Morning Observations is a feature where we break down the previous night's game with an analytical eye.
#1: Provorov provided a steady display
On Monday night, Ivan Provorov skated a whopping 28:48 minutes in his preseason opener against the Devils. Yet he was right back at it Tuesday against the New York Islanders, this time backed by a much-improved set of teammates. He played just under 22 minutes in the contest. As head coach Dave Hakstol noted at the morning skate, it was going to be a real challenge for the 19-year old to battle through fatigue and deliver a strong performance.
The results were mostly positive, with Provorov specifically shining in his efforts defending against the rush. Provorov faced seven entry attempts at 5-on-5, allowing two controlled entries, forcing two dump-ins, and breaking up three rushes entirely. That's a single-game controlled entry allowed percentage of 28.57% and a Break-Up Percentage of 42.86%. For comparison, Shayne Gostisbehere led the Flyers' returning defensemen in both categories last season, posting 44.78% and 17.20% rates, respectively. With the caveat that it was a preseason game, Provorov topped both of Ghost Bear's season-long numbers.
His efforts engineering the breakout also were impressive, as Provorov's attempts to move the puck up ice generally resulted in positive outcomes. On 16 defensive zone touches, he finished with a strong 37.5% Controlled Exit Percentage (Ghost led the defense in 2015-16 at 28.93%) and an acceptable Turnover Percentage of 12.5%. Microstats like entry defense and zone exit efficiency help to quantify whether a player is "doing all the little things right," and by these metrics at least, Ivan Provorov was up to the challenge.

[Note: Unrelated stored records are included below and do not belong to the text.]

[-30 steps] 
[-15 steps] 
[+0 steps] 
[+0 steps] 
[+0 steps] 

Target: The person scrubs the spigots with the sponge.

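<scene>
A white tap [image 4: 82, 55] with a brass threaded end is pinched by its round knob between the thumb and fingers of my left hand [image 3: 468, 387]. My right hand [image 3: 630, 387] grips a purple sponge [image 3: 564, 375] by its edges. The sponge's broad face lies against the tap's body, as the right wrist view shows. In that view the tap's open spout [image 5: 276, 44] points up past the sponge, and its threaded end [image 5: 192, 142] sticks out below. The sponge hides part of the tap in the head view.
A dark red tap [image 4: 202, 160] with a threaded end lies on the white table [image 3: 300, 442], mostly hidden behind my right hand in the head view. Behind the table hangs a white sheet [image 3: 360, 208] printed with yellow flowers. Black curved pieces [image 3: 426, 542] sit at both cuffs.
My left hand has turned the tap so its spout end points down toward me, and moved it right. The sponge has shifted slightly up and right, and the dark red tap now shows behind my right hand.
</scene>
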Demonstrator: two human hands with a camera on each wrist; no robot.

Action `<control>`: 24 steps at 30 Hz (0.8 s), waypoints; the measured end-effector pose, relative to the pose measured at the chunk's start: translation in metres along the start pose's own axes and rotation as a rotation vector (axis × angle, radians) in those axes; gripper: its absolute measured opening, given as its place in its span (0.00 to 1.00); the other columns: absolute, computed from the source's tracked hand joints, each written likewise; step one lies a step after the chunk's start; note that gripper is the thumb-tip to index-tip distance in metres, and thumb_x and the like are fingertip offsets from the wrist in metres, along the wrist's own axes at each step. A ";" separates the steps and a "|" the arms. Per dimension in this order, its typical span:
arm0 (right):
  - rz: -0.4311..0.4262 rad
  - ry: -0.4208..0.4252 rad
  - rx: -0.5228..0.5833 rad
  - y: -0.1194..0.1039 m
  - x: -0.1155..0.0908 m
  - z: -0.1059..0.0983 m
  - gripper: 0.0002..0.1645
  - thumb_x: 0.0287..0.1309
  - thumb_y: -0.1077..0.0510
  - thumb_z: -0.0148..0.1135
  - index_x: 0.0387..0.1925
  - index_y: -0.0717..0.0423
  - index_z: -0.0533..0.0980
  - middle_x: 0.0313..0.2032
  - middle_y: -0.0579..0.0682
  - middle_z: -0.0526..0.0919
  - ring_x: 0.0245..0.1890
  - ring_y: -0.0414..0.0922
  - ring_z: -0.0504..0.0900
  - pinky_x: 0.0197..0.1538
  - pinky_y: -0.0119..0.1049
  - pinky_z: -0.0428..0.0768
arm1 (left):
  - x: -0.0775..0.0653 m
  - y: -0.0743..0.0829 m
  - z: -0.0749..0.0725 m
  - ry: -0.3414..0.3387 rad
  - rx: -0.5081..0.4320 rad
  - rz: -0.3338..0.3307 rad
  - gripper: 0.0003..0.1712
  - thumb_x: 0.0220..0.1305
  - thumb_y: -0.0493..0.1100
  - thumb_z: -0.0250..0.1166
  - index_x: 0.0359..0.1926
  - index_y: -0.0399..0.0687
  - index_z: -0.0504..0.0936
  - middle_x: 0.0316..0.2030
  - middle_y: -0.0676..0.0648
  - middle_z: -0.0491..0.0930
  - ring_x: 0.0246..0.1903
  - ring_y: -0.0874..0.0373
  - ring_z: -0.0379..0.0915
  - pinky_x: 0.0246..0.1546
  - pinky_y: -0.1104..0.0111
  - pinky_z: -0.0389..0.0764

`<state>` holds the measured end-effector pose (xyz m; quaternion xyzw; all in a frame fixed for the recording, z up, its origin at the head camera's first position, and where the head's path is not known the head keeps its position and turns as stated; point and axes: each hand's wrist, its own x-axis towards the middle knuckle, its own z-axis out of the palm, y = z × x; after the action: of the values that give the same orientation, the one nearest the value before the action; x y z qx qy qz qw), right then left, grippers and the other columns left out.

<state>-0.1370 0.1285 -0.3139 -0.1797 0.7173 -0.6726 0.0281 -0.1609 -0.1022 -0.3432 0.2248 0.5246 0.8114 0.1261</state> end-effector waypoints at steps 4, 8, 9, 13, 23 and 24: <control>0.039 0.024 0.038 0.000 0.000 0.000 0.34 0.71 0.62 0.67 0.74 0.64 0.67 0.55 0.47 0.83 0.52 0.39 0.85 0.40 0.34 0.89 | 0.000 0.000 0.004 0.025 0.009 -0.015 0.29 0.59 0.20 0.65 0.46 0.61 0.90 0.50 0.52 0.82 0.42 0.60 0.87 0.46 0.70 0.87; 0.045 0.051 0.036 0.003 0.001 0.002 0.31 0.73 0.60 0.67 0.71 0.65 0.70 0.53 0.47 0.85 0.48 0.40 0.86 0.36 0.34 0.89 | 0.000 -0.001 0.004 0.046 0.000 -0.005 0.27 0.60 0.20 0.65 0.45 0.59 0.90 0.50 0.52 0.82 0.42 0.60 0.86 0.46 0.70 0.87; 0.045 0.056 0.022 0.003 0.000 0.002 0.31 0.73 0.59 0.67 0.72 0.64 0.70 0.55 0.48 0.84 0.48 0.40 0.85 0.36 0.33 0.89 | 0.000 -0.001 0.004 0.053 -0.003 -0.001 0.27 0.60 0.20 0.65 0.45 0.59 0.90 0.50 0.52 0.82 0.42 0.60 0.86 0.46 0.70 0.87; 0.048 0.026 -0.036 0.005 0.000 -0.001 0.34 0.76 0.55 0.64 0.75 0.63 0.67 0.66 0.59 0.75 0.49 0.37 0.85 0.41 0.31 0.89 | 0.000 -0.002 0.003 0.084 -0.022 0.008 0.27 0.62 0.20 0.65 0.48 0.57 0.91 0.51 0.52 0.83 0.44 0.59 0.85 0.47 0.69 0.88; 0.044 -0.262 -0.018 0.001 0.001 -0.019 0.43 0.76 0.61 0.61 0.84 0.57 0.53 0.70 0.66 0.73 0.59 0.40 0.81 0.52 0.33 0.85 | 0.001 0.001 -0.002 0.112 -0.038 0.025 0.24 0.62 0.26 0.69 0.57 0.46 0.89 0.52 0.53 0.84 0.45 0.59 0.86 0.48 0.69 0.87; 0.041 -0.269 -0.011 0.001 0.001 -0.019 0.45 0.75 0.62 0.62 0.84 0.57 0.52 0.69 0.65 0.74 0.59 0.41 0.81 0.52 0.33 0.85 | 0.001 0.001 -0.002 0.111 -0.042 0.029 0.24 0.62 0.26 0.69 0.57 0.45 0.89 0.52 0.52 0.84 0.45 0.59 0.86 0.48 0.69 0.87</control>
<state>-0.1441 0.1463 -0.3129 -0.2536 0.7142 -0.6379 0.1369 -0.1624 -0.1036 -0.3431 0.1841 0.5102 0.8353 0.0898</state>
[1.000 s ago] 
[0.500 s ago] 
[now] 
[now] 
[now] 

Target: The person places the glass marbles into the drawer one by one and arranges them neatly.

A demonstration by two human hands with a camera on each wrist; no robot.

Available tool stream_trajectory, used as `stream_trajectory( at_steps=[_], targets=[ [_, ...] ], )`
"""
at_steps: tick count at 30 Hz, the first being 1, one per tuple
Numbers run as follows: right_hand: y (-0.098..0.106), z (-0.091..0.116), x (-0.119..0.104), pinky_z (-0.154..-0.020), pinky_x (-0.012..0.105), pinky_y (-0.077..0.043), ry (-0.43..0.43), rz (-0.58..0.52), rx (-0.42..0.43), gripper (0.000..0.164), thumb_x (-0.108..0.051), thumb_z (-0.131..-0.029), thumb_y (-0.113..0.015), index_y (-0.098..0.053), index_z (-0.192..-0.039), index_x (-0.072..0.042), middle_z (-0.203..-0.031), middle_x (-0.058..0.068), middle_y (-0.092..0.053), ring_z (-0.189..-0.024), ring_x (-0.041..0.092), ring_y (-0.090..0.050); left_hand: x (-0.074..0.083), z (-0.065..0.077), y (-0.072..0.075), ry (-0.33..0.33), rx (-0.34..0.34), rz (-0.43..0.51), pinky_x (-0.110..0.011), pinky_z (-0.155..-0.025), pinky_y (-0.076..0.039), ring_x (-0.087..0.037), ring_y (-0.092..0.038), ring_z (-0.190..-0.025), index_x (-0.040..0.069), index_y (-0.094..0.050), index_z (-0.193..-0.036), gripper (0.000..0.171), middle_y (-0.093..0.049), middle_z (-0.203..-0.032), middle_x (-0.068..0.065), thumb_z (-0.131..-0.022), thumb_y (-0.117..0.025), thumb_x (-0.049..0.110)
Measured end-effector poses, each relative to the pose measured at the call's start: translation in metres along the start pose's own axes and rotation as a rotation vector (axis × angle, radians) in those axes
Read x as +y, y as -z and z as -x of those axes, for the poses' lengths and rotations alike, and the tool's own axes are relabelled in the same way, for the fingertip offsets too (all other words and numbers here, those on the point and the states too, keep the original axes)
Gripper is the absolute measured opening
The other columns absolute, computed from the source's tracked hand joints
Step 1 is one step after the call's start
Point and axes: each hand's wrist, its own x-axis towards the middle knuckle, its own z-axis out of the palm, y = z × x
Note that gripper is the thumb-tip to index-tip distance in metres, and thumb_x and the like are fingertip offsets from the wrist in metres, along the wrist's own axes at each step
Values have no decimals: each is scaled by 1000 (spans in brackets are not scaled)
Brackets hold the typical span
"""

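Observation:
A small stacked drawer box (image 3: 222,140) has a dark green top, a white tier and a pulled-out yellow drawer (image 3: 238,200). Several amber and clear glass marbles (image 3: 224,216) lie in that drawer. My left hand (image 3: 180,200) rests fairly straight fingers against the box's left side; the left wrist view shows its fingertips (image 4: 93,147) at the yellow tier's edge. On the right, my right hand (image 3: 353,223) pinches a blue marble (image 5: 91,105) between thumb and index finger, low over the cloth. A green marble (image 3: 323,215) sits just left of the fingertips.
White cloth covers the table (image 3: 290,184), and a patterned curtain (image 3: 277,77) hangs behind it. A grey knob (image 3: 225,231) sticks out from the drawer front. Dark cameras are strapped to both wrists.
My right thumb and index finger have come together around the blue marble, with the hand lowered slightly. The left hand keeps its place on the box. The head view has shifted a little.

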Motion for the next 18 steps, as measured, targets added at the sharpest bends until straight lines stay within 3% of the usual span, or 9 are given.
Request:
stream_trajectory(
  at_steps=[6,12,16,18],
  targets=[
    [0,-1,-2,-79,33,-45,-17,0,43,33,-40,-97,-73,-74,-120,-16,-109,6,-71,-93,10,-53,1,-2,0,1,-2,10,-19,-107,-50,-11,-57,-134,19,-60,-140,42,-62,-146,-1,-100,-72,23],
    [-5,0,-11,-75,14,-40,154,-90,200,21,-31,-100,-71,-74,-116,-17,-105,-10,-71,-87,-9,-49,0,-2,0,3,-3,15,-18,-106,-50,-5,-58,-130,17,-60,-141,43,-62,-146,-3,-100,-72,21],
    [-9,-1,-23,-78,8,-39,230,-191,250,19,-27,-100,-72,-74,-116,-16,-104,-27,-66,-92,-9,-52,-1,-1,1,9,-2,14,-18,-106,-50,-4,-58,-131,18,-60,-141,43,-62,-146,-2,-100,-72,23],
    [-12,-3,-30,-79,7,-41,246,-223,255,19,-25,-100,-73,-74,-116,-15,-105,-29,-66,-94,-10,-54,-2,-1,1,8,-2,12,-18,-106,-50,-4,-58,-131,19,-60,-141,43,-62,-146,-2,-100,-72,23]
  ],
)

#2: However, it wasn't perfect from Provorov
That's not to say Provorov's performance was flawless. It's fair to note that his single-game 5v5 Corsi For percentage was a low 37.5%, good for a negative-23.37% Corsi Relative. At the same time, single-game Corsi metrics are lacking in usefulness (without context) even in the regular season, let alone for a meaningless preseason contest. Moreso than the numbers, I was disappointed in Provorov's lack of assertiveness in the offensive zone, specifically when given the opportunity to pinch down along the boards on the forecheck to keep pucks alive. On a number of occasions, Provorov chose to retreat back into the neutral zone rather than charge forward to chase down a loose puck and try to keep a cycle going. While the fact that the Flyers were rarely dangerous in the offensive zone with Provorov on the ice cannot fully be blamed on him, the young defenseman didn't do much to help.
It could have been due to fatigue, which may have sapped a bit of Provorov's quick-twitch acceleration. It also could be a case of the defenseman preferring to "play it safe," rather than take offensive zone risks that might result in an odd-man rush against. After all, Provorov is in a legitimate battle for a roster spot, and he might be concerned that the "big mistake" could jeopardize his chances. Still, compared to fellow prospect Travis Sanheim, who was pinching like crazy in the offensive zone all night long to great effect, Provorov looked downright passive on the forecheck.
I asked Hakstol after the game if he felt that Provorov had "passed the test" when it came to battling through the fatigue of two-games-in-two-nights, especially with the heavy minutes that he faced. The Flyers' coach described Provorov's performance as "pretty good," and noted that he had noticed some impact of fatigue, stating, " I think there was for sure there was probably some little signs of fatigue that creeps in but that’s to be expected. I think overall he answered the bell and I thought he competed hard tonight. I thought sometimes you see some of the fatigue in some of the sharp details." In the same breath, however, Hakstol praised Provorov for being "a detailed player in all regards," so it's clear that the Flyers' coach thinks highly of the Russian defenseman. We'll see if that earns him a roster spot in the coming days.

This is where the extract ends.